Just what kind of research does Childhood Disease Research Foundation support?

The online flier says it helps the development of “a rapid-response diagnostic test kit which allows the use of modern molecular technology to test for evidence of multiple diseases — including cancer — in both human and animal samples, producing accurate results in 90 seconds.”

Curiously, a research company in Mississauga, Ontario, Canada is doing that very same research. Not only is Eland-Greenhaigh listed as the executive vice president, but every member of the Childhood Disease Research Foundation’s board of directors and advisers – except Goldsmith – is part of this Canadian firm, Hygea Life Sciences Inc. According to Business Canada, an arm of the Canadian government, Hygea is a for-profit company.

Back in San Juan Capistrano, Debbie Brown, owner of a for-profit, secondhand store called Children’s Orchard, is fighting back against the upstart blue bins. She put her own fliers all over the Childhood Disease Research receptacle behind the nearby Citibank branch, letting donors know they can get cash for their goods at her place.

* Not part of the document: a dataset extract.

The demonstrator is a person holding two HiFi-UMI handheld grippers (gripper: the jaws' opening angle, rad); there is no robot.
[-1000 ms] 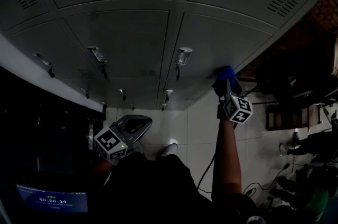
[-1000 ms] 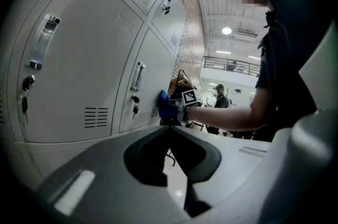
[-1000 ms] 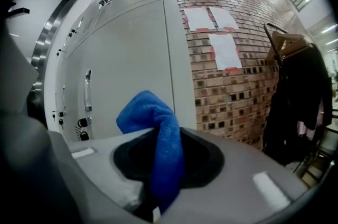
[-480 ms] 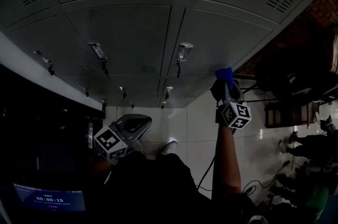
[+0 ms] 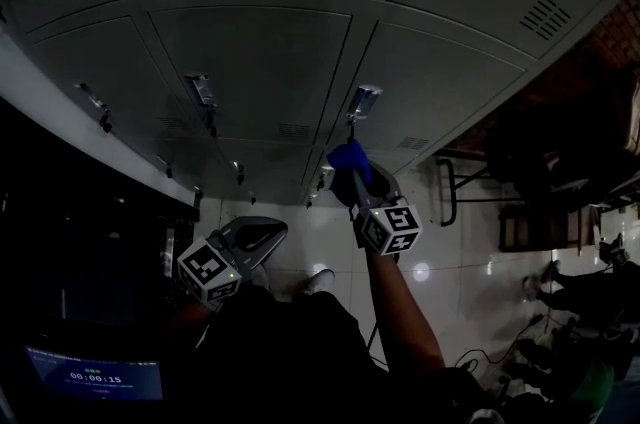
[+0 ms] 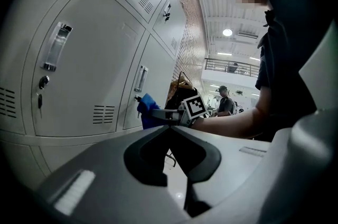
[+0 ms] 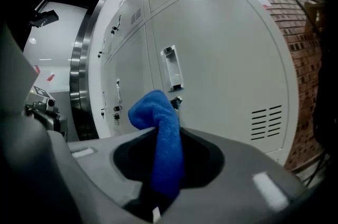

Clothes she can’t sell (about 2 million pieces a year, she told Patch), are sent to bonafide local charities, such as Father Serra’s Pantry, she said.

Brown acknowledged the foundation’s donation bins, which are often placed rent-free, eat into her own business model. But it’s the misleading nature of receptacles she said upsets her.

“It makes me so mad that people are giving clothes and thinking they’re doing good,” Brown said.

Most likely, according to published reports from universities and the media, the clothes make their way to the Third World, where they can threaten local textile industries. Clothes not suitable to wear – maybe up to half of the donations – end up as rags or furniture padding and upholstery.

Nonprofit giant Goodwill Industries has also been battling the phenomenon of donation bins. And local nonprofits say there are plenty of other avenues for people who want to help the needy.

For example, at San Juan’s Mission Thrift and Gift, after paying for the lease and five employee salaries, all proceeds go to local efforts:  70 percent to Family Resources, 20 percent to Camino Health Center and 10 percent to Mission Hospital’s hospice program, said Cathy Ogilvie, director of central development for Mission Hospital Foundation.

Nevertheless, as long as the Childhood Disease Research Foundation bins are collecting for charity, they can stay, said city of San Juan Capistrano spokeswoman Cathy Salcedo.

“Code enforcement will let them know to get a business license. We do allow the drop-offs, but they need a permit/business license,” she said.